The night before Nana’s funeral, I babysat my sister’s two-year-old daughter, Rosa. Like me, Rosa was the first of her generation in our family. We’d already grown a quick connection, and I felt that unconditional love from the moment I first saw her. I was anxious about having to read the eulogy the next day and welcomed the distraction of keeping her entertained. As I showed Rosa old videos of British wrestlers and told her stories about the eccentric characters from Catweazle to Giant Haystacks, I saw her staring up at me rather than watching these absurdly dressed performers throwing each other around the ring.
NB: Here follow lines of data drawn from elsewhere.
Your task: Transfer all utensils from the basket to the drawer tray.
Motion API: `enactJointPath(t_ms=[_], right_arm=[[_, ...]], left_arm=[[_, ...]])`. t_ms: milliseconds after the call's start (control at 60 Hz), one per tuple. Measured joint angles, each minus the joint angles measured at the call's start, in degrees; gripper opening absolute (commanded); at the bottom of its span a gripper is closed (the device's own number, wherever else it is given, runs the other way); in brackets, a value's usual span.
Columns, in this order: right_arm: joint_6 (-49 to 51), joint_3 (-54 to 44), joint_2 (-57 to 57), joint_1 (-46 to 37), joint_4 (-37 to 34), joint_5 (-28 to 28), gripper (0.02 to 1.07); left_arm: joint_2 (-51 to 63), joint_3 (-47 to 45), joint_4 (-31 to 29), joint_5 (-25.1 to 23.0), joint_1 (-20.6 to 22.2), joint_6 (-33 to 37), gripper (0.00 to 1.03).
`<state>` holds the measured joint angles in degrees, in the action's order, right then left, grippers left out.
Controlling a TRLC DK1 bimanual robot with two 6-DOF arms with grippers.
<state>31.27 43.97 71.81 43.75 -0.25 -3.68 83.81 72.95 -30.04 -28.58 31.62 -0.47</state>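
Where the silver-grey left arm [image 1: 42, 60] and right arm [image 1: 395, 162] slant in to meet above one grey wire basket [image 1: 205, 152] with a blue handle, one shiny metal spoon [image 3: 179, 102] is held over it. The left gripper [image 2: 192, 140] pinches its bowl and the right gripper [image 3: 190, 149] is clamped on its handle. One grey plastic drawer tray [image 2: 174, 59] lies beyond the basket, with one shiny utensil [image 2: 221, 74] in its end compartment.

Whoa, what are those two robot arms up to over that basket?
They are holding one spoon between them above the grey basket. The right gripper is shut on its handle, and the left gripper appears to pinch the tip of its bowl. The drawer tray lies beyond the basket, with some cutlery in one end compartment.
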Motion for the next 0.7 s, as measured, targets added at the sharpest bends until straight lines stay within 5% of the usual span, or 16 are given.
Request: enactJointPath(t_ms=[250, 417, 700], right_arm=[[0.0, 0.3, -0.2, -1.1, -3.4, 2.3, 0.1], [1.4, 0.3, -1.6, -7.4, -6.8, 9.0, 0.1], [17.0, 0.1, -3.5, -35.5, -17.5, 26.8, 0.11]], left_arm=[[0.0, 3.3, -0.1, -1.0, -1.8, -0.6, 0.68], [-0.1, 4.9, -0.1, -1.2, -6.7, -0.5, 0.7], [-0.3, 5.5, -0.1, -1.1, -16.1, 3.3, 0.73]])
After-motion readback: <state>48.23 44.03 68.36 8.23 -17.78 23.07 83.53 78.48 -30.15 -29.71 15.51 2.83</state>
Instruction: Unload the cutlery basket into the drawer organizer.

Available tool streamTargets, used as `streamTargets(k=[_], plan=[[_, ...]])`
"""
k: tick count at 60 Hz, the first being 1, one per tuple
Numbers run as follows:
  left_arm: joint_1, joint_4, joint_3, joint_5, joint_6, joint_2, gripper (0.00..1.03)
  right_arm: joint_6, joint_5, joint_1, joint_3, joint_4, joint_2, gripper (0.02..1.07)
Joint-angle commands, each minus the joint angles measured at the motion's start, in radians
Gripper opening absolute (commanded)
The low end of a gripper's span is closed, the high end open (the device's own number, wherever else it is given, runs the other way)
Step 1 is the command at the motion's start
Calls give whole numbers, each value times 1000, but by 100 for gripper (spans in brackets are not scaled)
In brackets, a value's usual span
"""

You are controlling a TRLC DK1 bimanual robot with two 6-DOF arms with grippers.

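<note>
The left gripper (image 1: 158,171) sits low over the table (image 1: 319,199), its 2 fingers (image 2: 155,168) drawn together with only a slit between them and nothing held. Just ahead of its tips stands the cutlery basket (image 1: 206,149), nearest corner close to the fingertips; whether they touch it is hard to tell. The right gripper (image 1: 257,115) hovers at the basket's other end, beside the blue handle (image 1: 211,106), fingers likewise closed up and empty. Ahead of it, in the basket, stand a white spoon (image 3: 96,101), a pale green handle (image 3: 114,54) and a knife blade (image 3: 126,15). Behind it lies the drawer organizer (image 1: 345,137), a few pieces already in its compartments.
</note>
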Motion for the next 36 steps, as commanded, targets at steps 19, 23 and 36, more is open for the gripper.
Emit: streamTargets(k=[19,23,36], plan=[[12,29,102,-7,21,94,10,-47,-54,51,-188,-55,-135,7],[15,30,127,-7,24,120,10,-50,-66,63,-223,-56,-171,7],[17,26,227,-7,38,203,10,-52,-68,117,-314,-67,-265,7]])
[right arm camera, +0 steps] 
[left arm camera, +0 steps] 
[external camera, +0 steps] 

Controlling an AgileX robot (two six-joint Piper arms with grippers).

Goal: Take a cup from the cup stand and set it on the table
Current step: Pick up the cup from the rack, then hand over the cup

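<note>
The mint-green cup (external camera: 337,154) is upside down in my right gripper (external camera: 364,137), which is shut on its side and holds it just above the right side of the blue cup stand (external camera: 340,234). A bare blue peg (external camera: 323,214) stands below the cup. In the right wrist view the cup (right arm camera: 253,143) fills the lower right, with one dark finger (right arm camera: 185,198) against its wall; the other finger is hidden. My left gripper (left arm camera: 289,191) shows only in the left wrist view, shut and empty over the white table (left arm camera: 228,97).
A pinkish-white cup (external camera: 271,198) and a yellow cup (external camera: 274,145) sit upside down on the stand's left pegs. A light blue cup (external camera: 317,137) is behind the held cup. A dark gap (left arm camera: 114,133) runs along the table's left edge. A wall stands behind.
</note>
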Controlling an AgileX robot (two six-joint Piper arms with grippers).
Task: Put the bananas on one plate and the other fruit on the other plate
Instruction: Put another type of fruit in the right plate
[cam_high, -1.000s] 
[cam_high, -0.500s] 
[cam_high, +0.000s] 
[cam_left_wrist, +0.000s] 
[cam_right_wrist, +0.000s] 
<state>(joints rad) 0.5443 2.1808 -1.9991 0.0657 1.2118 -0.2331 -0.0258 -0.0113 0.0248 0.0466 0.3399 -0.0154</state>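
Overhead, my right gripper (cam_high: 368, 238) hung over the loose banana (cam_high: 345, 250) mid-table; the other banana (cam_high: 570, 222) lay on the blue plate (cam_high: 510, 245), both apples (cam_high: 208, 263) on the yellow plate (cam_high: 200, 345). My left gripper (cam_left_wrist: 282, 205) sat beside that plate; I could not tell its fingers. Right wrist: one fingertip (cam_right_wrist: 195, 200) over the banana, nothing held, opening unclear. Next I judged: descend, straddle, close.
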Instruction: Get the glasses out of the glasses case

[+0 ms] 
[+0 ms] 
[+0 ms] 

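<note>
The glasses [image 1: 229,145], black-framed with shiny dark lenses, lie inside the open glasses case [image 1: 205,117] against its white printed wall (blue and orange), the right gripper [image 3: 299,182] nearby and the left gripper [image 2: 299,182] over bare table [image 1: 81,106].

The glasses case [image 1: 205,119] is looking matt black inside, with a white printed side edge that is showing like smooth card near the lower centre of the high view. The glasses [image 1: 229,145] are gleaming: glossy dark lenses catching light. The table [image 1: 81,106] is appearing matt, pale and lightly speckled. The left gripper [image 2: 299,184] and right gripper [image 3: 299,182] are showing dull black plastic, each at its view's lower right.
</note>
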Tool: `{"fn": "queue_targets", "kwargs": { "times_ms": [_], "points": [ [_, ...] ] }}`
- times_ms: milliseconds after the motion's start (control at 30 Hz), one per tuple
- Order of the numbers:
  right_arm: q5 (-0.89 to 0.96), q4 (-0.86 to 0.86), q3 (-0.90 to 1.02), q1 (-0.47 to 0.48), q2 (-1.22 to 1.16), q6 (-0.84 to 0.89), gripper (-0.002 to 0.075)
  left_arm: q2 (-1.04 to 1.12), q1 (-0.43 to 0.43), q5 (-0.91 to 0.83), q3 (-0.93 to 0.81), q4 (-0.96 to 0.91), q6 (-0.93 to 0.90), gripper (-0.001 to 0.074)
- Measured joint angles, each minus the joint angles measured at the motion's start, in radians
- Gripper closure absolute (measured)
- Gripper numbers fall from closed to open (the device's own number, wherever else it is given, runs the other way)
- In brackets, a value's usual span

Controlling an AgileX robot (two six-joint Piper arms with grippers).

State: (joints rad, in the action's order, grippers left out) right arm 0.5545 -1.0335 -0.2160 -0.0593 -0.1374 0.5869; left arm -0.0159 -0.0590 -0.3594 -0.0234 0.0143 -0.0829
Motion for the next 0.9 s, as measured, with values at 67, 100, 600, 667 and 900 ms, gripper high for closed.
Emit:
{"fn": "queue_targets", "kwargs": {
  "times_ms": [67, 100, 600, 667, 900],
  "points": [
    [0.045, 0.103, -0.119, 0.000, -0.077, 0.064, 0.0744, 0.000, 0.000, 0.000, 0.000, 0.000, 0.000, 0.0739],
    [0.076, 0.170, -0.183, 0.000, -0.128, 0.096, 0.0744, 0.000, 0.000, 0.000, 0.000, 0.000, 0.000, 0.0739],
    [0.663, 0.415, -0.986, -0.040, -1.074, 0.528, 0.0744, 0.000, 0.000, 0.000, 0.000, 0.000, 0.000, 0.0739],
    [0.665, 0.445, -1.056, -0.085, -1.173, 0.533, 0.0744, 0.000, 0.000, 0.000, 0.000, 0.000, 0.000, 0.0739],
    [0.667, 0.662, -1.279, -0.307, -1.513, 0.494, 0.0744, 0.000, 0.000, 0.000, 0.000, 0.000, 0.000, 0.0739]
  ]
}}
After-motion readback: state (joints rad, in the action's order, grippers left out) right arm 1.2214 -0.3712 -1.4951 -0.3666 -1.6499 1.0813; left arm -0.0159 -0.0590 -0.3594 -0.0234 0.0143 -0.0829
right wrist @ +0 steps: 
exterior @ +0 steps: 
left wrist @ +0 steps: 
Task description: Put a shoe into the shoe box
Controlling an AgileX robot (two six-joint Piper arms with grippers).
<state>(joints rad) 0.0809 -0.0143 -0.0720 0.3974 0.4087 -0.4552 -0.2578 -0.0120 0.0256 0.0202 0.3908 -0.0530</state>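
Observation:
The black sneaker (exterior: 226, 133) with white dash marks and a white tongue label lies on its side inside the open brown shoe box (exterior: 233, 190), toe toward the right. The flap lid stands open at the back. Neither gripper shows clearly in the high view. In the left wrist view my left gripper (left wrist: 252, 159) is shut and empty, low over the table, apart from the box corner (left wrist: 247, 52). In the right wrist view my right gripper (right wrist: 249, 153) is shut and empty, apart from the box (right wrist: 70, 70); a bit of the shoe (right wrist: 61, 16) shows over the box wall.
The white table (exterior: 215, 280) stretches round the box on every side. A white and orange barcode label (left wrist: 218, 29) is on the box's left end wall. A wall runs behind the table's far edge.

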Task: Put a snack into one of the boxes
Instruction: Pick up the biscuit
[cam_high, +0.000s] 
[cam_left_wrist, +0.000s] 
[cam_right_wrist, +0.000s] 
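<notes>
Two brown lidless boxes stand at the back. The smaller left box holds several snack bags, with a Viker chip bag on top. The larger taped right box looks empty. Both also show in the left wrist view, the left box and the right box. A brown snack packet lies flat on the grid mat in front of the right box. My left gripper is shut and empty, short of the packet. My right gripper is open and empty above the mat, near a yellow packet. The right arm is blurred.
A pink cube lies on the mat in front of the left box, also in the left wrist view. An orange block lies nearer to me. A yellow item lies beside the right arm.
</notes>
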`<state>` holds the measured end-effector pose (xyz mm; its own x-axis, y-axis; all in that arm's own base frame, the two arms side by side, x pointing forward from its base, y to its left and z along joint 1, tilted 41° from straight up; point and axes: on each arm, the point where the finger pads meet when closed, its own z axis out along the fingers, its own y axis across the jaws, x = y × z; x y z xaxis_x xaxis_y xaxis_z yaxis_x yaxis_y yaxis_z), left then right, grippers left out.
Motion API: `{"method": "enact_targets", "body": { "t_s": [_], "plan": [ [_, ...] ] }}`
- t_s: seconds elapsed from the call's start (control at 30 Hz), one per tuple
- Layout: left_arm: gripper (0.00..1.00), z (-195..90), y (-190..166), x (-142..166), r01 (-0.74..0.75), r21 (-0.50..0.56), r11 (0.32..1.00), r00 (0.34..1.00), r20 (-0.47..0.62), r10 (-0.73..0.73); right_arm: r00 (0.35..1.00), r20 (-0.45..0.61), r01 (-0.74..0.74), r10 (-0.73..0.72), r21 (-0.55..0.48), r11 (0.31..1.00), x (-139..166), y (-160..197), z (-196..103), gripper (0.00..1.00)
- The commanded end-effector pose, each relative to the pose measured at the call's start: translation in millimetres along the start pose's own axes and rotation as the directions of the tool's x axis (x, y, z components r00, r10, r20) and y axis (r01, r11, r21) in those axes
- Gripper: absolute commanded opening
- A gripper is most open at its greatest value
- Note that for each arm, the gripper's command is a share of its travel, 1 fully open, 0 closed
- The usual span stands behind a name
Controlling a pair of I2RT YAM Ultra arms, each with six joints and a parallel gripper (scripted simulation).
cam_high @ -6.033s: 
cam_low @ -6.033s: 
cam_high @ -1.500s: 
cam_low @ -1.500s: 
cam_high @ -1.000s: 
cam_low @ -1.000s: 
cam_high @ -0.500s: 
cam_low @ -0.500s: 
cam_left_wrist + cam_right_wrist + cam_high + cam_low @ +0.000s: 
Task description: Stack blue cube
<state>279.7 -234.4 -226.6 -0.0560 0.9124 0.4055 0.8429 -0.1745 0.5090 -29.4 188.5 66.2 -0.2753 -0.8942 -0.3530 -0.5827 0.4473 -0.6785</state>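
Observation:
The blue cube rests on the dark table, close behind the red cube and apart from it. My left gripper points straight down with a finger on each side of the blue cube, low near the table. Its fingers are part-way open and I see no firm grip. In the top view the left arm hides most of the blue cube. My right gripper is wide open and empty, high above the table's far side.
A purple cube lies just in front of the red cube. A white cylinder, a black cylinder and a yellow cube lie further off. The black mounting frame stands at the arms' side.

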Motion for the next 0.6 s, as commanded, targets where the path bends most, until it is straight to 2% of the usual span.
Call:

And that’s when something clicked.
Nana never liked goodbyes. When I gave the eulogy, it wasn’t time to say goodbye, and I felt her there with me. Not a ghostly figure or a voice in my head, but I had started to feel a piece of her was a piece of me.
I started to feel her as I shared my passions and told stories about the things I love. I started to feel her as I treasure the moments and objects given to me with love. And while I was still a little scared that I could no longer call if things got to much, I started to understand that it was now my turn to be someone’s go-to person. It was my turn to answer the call whenever they felt scared, lost or heartbroken.
The eulogy wasn’t about saying goodbye. It was a moment when we didn’t have a more important place to be, thing to do, or person to see. It was to remind everyone, and myself, of who she was and what she taught us. And to tell those who needed to hear it that everything was going to be OK.